Given records:
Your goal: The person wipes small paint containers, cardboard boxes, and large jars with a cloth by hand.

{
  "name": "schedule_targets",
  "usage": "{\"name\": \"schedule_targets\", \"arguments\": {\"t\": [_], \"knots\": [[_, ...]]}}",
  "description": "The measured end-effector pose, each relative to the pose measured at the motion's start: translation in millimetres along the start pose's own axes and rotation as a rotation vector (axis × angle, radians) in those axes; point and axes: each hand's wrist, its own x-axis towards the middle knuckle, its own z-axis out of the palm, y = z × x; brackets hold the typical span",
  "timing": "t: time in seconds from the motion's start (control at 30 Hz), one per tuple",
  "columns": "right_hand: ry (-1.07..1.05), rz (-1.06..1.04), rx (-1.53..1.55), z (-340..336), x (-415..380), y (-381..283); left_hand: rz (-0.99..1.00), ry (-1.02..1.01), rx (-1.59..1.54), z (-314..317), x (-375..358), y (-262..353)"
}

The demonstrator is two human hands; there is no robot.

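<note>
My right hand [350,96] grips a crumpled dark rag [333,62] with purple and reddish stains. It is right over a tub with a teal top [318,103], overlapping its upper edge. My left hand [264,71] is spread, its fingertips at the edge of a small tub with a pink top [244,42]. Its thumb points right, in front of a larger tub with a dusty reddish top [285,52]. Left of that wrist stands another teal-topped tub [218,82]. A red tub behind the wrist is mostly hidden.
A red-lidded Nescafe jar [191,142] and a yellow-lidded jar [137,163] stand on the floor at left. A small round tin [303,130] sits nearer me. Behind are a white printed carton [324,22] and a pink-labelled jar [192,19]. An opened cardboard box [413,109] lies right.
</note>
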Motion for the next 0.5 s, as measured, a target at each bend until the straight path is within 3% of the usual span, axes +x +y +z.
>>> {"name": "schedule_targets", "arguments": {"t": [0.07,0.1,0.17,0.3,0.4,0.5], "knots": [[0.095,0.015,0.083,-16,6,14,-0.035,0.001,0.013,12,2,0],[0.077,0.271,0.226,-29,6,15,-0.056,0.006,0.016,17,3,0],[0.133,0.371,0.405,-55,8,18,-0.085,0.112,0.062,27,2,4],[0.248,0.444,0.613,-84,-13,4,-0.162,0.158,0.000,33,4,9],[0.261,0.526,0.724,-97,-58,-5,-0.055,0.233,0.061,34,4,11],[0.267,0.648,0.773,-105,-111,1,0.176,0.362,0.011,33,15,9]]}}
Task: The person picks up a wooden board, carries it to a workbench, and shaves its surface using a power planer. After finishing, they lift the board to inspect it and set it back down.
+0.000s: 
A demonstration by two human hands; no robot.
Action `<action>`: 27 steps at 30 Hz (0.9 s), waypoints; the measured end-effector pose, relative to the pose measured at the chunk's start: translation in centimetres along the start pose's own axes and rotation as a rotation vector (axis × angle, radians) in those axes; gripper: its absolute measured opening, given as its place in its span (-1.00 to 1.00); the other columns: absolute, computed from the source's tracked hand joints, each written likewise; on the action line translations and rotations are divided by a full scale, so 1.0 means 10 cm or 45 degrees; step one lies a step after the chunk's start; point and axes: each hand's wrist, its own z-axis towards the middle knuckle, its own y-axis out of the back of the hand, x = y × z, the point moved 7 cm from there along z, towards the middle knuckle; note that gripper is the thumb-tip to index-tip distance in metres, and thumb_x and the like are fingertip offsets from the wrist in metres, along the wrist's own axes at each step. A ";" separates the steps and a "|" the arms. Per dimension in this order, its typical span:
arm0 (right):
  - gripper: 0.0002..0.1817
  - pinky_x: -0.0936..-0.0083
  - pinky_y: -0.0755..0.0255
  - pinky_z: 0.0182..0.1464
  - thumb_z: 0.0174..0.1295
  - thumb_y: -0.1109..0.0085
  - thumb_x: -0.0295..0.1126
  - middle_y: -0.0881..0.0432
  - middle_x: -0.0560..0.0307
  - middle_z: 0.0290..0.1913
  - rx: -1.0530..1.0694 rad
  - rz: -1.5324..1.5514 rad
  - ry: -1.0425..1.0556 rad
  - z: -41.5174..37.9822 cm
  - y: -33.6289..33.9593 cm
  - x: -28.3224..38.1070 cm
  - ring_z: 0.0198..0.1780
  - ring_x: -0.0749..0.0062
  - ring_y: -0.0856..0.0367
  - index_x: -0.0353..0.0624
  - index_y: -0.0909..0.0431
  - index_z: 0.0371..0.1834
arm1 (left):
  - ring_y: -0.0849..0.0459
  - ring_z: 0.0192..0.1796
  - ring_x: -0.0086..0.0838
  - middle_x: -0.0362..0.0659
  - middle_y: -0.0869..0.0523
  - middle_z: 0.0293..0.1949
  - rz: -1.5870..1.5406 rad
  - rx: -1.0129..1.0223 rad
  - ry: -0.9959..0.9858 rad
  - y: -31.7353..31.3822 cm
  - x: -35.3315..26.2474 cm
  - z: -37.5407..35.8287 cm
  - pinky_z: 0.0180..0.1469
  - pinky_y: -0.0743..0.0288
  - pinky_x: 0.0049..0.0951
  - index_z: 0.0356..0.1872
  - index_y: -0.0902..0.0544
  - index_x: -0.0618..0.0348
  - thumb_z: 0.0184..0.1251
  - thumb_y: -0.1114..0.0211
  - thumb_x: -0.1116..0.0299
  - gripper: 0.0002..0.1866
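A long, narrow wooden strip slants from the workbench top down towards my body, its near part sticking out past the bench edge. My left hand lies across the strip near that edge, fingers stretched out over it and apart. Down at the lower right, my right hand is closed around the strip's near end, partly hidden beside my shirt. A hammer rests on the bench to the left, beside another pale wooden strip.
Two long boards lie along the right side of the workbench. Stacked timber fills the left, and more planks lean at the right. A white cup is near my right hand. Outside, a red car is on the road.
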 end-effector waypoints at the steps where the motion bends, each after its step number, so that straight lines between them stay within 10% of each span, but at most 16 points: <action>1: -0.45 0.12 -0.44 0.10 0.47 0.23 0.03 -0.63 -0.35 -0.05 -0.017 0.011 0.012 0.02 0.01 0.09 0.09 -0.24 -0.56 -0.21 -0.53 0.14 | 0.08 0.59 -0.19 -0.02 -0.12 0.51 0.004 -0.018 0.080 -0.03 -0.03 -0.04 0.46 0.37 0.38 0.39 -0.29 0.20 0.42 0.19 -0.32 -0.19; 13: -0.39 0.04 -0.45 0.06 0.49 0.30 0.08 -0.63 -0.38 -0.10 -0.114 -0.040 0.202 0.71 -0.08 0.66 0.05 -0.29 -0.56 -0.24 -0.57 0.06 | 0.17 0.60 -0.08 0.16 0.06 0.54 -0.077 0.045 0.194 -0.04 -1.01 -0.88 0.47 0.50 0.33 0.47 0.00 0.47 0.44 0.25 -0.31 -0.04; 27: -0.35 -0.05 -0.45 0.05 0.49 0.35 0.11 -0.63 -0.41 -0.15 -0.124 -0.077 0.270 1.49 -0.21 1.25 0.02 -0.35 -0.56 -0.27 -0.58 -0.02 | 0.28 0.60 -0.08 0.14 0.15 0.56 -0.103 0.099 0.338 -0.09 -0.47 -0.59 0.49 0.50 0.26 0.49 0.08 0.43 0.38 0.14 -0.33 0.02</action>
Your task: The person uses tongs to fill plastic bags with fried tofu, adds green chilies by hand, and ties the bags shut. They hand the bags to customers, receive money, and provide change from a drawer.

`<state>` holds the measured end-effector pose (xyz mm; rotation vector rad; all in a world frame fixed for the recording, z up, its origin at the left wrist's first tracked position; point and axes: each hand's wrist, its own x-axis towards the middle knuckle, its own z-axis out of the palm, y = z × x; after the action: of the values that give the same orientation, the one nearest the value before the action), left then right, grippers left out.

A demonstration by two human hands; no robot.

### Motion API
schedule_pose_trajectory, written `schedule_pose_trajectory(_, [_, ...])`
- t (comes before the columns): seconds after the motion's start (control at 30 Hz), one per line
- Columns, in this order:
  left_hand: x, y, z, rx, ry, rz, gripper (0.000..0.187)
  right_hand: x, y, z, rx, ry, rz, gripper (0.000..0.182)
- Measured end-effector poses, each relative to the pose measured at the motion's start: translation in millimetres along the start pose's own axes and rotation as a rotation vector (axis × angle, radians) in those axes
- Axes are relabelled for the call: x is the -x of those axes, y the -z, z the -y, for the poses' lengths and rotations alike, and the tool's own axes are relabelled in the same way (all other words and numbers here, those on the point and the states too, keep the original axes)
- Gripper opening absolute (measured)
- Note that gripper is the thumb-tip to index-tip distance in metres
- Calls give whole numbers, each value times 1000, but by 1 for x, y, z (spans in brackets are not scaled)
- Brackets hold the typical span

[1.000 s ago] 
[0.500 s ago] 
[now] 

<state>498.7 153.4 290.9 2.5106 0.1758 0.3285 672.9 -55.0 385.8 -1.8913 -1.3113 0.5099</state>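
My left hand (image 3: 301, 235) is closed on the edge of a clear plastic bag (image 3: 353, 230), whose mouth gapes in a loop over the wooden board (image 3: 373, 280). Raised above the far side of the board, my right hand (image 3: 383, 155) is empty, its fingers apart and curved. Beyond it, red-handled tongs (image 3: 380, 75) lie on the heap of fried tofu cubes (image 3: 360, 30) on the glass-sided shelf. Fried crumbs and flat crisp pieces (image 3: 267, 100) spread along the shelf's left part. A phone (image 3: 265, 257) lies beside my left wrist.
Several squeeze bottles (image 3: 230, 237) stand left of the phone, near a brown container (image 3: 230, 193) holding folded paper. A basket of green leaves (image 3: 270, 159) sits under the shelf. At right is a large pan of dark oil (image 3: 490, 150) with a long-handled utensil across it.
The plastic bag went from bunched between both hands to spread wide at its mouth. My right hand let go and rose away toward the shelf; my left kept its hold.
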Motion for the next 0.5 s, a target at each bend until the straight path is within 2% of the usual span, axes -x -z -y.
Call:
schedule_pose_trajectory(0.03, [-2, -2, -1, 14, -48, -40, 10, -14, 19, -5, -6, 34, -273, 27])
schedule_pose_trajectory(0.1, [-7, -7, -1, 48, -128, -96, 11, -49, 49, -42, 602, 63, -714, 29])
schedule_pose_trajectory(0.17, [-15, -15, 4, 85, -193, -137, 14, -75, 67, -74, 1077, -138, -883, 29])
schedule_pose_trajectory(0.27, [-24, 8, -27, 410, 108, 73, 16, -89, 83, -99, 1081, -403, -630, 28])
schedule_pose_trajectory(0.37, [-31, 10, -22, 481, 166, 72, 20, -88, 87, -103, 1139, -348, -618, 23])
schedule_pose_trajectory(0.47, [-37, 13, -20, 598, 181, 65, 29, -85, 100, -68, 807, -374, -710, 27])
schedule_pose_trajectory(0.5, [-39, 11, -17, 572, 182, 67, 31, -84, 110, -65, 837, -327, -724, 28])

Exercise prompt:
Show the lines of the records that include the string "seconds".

Solution to the exercise:
  "timing": "t: time in seconds from the motion's start (control at 30 Hz), one per tuple",
- t (comes before the columns): seconds after the motion's start (control at 30 Hz), one per line

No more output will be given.